Hi folks,

 

I have been loading a 6-server Cassandra cluster with 1KB records. After a few million inserts, the insert rate drops dramatically. After investigation, one of the Cassandra servers seems to be in a bad state, using 100% of one core on an 8-core machine, and 0% on the other cores. Inserts to this box have completely stopped, and the inserts to the other boxes have slowed way down (more than a factor of 10 slower.) A “kill” or “kill -3” to the bad java process does nothing; I have to use “kill -9” to stop it. Has anybody experienced anything like this?

 

Additional info:

 

The servers are 8 core, 8GB servers.

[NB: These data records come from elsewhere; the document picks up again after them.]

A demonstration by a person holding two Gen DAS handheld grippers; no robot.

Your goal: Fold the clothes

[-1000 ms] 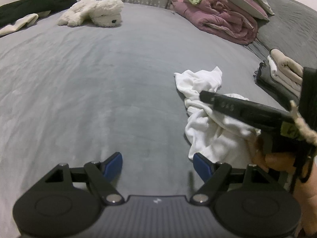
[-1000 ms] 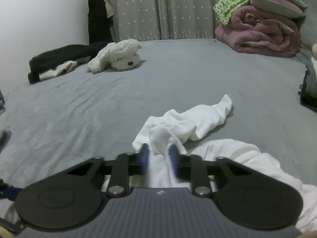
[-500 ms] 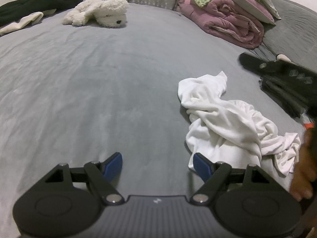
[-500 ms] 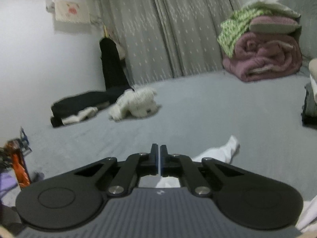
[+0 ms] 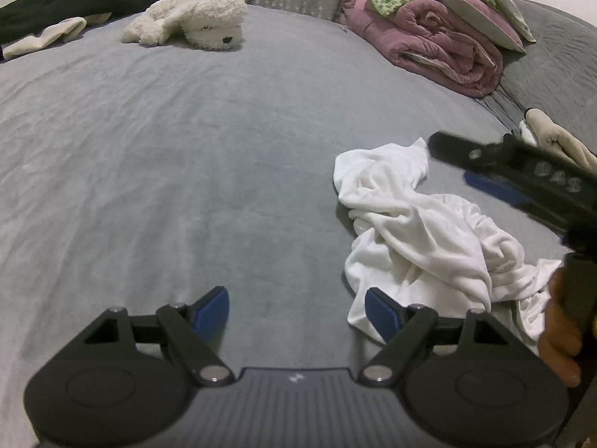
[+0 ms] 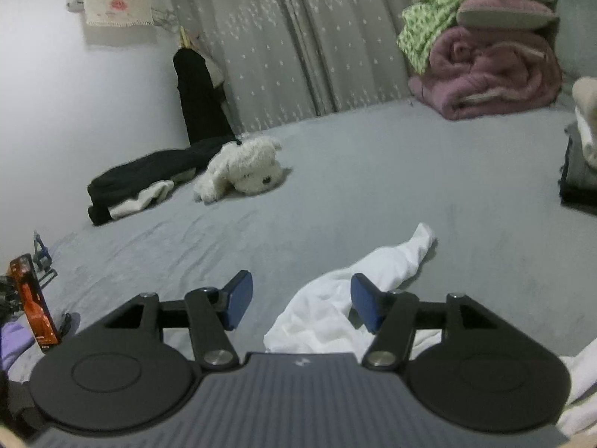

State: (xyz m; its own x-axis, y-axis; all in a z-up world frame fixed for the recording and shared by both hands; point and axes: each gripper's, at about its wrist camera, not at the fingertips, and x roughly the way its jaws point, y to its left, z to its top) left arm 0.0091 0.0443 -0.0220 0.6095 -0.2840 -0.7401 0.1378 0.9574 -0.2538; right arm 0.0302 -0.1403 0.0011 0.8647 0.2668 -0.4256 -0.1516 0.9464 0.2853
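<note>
White and crumpled, the garment (image 5: 418, 231) lies unfolded on the grey bed (image 5: 186, 156), just right of the left gripper (image 5: 296, 308), whose jaws stand wide apart and empty, while the right gripper (image 6: 300, 304) hangs above it, jaws opening with nothing clamped between them.

A wide bed under a grey sheet (image 6: 373, 171) fills the room. Along its far edge hang grey curtains (image 6: 298, 44) dotted with small white stars. To the left stands a plain white wall (image 6: 74, 112), where a pale cloth with a pink mark (image 6: 117, 7) hangs high up. The light is dim and even.
</note>
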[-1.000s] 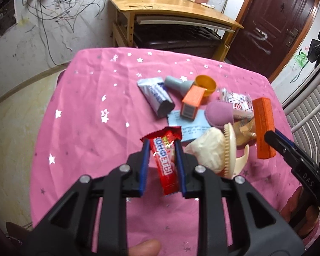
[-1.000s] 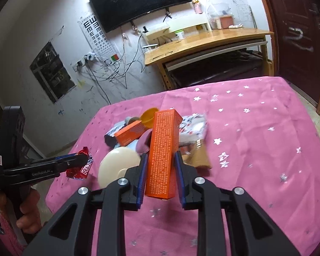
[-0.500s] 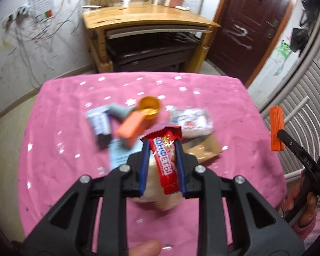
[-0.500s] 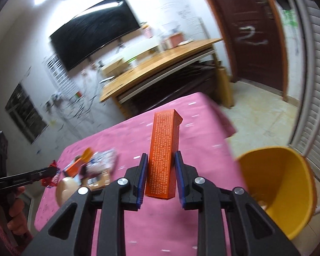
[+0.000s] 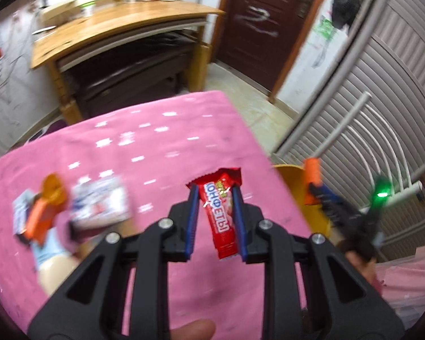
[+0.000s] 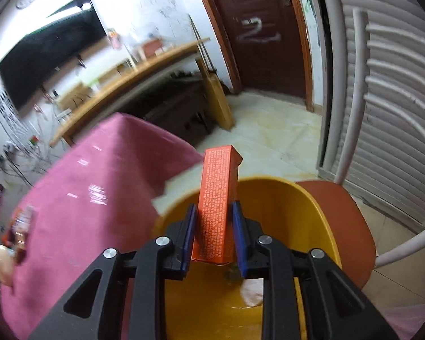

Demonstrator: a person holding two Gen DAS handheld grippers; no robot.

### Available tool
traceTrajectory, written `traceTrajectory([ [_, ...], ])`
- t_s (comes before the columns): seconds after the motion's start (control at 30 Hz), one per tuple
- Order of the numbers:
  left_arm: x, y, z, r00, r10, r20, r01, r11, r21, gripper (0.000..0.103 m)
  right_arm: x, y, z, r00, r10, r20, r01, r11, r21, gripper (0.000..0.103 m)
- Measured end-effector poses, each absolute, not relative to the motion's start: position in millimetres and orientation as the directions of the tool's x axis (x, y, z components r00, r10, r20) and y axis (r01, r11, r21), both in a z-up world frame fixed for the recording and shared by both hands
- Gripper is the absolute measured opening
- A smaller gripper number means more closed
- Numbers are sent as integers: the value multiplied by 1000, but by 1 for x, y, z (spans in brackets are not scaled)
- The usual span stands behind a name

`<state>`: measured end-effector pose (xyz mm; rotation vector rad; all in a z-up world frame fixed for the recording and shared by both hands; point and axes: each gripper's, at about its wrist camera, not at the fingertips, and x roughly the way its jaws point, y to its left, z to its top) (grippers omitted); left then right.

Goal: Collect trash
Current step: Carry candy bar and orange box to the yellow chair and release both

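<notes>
Trash items are held in both grippers. Left gripper [image 5: 216,221], black plastic with blue pads, is clamped narrow on a glossy red foil candy wrapper [image 5: 219,212] printed with white lettering; the wrapper stands lengthwise between the pads with its crimped top edge protruding past the tips, above the pink star-printed tablecloth [image 5: 161,147].

Right gripper [image 6: 214,235] is closed on a long rectangular orange cardboard box [image 6: 216,201] covered in fine white print. The box stands upright between the blue pads, over the open mouth of a smooth yellow plastic bin [image 6: 306,212]. The bin sits at the right edge of the cloth-covered table, just beside a round brown chair seat [image 6: 351,226] with white tubular frame. A crumpled pale scrap [image 6: 252,291] lies inside the bin on its floor.

In the left wrist view the box and its gripper appear at far right over the bin's rim.

Remaining litter lies blurred at the left of the cloth: a small orange carton [image 5: 38,221], an orange round cap [image 5: 53,188], a white printed packet [image 5: 99,201] and a cream rounded object [image 5: 56,272].

A wooden desk [image 5: 113,25] and dark brown door [image 5: 269,22] stand far behind.
</notes>
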<state>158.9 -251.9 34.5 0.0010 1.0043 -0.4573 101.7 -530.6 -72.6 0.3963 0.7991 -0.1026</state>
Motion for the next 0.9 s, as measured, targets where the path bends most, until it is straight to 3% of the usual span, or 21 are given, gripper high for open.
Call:
traceTrajectory([
  [0.13, 172, -315, 20, 371, -416, -830, 439, 867, -237, 22, 108, -546, -94, 660, 100, -745, 263, 898, 353, 20],
  [0.5, 193, -412, -34, 286, -352, -891, 477, 859, -186, 24, 79, -595, -84, 712, 67, -699, 352, 827, 438, 21],
  [0.67, 198, -427, -48, 256, -345, -903, 479, 857, -191, 38, 74, -606, -83, 718, 46, -694, 384, 806, 451, 21],
  [0.9, 195, -409, -33, 284, -346, -894, 458, 868, -190, 39, 77, -598, -82, 729, 82, -679, 351, 807, 475, 21],
])
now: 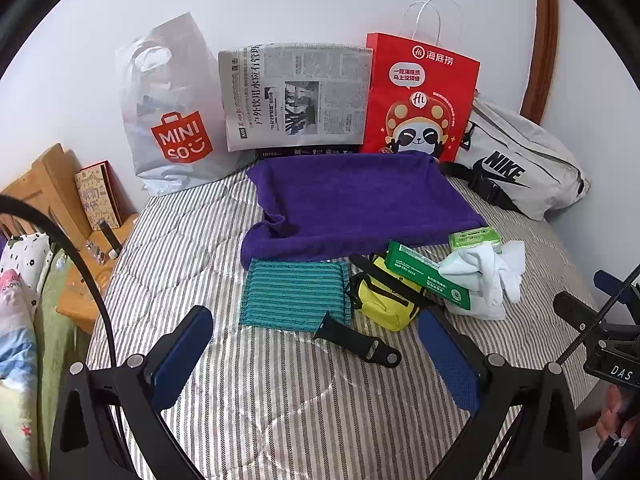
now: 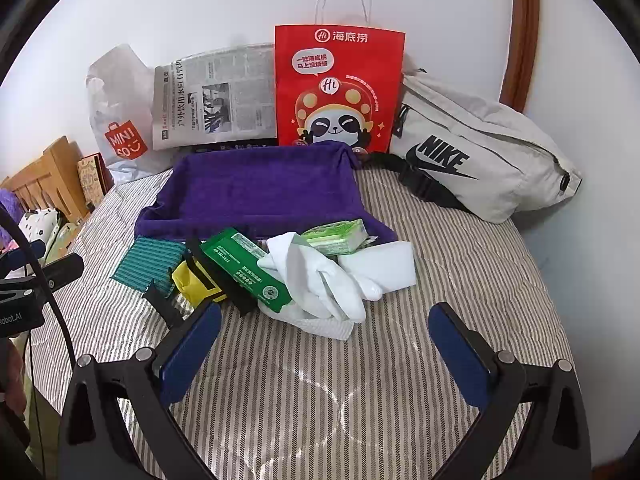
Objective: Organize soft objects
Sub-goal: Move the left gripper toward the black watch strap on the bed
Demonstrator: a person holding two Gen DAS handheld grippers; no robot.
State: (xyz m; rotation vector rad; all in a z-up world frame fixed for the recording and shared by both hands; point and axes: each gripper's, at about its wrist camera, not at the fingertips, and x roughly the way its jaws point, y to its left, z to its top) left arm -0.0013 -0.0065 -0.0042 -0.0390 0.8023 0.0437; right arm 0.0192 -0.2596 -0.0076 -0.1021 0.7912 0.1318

I am running 64 bit java 1.6, and here are the JVM options:

 

# Arguments to pass to the JVM

JVM_OPTS=" \

        -ea \

        -Xdebug \

        -Xrunjdwp:transport=dt_socket,server=y,address=8888,suspend=n \

        -Xms128M \

        -Xmx6G \

        -XX:SurvivorRatio=8 \

        -XX:TargetSurvivorRatio=90 \

        -XX:+AggressiveOpts \

        -XX:+UseParNewGC \

        -XX:+UseConcMarkSweepGC \

        -XX:CMSInitiatingOccupancyFraction=1 \

        -XX:+CMSParallelRemarkEnabled \

        -XX:+HeapDumpOnOutOfMemoryError \

        -Dcom.sun.management.jmxremote.port=8080 \

        -Dcom.sun.management.jmxremote.ssl=false \

        -Dcom.sun.management.jmxremote.authenticate=false"

 

(standard options from the Cassandra distribution, except for the 6GB of heap space.)

 

Replication factor is 1 (this is just a test, not a production setup) and memtable size is set to 1GB.

 

Thanks…

 

brian